Authors: Chi-Ching Lee, Po-Jung Huang, Kuo-Yang Huang, Petrus Tang


Background: Recent advances in high-throughput research technologies such as new-generation sequencing and multi-dimensional liquid chromatography makes it possible to dissect the complete transcriptome and proteome in a single run for the first time. However, it is almost impossible for many laboratories to handle and analysis these “BIG” data without the support from a bioinformatics team. We aimed to provide a web-based analysis platform for users with only limited knowledge on bio-computing to study the functional genomics and proteomics.
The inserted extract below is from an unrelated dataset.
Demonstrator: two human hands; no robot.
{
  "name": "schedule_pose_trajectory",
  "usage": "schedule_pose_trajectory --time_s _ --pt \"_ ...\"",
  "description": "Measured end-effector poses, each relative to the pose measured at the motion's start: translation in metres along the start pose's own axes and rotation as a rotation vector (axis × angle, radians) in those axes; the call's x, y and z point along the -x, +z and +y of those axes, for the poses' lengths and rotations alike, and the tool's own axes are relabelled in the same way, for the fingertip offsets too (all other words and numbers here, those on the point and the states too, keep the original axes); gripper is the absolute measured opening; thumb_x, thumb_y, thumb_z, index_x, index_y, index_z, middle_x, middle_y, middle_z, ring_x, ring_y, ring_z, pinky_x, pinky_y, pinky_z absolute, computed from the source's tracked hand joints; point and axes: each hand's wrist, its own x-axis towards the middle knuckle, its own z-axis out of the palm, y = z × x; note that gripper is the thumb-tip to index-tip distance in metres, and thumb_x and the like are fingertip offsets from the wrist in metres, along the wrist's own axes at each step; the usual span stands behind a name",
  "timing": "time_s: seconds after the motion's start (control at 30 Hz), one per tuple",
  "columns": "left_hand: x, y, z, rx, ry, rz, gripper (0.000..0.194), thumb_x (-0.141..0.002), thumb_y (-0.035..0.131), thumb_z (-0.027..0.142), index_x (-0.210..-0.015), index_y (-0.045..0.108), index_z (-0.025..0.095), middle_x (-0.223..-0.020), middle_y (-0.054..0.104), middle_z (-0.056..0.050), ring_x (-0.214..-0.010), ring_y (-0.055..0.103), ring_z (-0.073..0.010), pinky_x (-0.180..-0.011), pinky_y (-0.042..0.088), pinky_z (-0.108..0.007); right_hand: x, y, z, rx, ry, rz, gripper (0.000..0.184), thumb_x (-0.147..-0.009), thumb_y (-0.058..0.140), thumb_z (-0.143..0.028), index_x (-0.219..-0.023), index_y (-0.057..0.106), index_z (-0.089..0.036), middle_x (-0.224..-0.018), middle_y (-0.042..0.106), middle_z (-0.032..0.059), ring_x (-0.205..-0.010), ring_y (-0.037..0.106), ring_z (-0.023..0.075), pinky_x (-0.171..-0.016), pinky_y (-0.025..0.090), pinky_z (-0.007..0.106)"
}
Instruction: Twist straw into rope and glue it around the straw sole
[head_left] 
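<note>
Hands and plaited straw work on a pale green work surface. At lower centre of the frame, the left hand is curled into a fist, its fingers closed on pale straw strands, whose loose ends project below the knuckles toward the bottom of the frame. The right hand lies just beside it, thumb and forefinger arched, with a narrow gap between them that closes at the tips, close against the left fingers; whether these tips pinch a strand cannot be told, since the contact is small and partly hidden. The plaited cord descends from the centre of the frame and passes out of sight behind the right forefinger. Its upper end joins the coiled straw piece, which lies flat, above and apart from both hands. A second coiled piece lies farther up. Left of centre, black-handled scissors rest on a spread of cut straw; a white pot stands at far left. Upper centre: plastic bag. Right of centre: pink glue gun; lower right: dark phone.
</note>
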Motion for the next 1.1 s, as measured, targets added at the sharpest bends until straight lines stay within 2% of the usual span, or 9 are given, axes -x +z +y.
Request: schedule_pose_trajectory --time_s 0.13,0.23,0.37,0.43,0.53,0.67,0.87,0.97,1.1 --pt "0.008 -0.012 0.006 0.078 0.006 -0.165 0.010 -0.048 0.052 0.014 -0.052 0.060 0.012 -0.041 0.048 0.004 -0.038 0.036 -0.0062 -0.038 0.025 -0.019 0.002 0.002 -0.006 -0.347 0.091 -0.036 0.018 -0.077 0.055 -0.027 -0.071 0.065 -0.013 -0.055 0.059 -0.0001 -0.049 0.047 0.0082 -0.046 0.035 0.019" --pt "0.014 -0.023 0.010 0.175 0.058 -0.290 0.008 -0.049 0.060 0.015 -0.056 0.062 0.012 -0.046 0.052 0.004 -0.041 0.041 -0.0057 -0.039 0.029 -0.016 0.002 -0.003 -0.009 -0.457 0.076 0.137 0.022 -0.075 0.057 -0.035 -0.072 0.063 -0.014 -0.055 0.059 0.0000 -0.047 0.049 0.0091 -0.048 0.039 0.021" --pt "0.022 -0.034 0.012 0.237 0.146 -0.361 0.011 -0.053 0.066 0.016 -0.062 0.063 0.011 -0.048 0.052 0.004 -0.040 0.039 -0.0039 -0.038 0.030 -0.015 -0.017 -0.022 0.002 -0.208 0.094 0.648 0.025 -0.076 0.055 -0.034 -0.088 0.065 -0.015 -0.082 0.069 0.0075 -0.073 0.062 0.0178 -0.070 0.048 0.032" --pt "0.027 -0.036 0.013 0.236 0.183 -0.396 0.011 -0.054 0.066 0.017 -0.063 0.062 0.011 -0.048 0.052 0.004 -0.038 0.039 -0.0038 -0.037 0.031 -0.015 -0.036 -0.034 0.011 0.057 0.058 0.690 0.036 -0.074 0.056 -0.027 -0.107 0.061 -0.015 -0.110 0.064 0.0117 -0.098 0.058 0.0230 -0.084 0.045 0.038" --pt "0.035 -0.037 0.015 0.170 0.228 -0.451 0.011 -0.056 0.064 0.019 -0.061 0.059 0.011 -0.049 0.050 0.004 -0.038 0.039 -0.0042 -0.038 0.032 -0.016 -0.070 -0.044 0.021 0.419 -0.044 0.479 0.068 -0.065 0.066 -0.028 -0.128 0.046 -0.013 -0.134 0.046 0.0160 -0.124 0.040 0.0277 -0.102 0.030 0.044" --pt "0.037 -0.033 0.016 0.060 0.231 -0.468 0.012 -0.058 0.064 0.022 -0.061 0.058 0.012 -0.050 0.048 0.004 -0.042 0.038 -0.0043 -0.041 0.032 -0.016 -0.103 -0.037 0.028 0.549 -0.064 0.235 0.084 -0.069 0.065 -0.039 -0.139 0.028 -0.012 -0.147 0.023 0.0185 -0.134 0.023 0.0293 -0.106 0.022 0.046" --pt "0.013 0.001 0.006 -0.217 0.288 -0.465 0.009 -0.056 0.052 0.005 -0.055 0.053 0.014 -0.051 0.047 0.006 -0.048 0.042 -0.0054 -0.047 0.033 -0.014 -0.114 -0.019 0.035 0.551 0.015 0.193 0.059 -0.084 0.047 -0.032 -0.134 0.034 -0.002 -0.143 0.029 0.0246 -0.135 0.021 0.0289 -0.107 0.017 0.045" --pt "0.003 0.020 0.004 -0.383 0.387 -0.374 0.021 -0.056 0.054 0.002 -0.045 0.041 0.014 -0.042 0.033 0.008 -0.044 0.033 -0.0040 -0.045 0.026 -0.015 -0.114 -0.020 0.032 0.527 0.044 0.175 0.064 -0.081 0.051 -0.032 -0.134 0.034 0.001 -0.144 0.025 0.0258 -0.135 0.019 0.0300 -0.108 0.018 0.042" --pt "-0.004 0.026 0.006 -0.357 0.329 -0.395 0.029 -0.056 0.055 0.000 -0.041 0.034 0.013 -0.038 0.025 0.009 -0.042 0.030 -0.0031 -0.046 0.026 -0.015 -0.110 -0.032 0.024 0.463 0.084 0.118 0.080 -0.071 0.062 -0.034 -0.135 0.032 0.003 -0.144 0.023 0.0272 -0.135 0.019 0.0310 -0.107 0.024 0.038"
Method: We use NCI-60 as an example dataset to demonstrate the power of the web-based analysis platform and data delivering system: C-eXpress takes a simple text file that contain the standard NCBI gene or protein ID and expression levels (rpkm or fold) as input file to generate a distribution map of gene/protein expression levels in a heatmap diagram organized by color gradients. The diagram is hyper-linked to a dynamic html table that allows the users to filter the datasets based on various gene features. A dynamic summary chart is generated automatically after each filtering process. Results: We implemented an integrated database that contain pre-defined annotations such as gene/protein properties (ID, name, length, MW, pI); pathways based on KEGG and GO biological process; subcellular localization based on GO cellular component; functional classification based on GO molecular function, kinase, peptidase and transporter. Multiple ways of sorting of column and rows is also provided for comparative analysis and visualization of multiple samples.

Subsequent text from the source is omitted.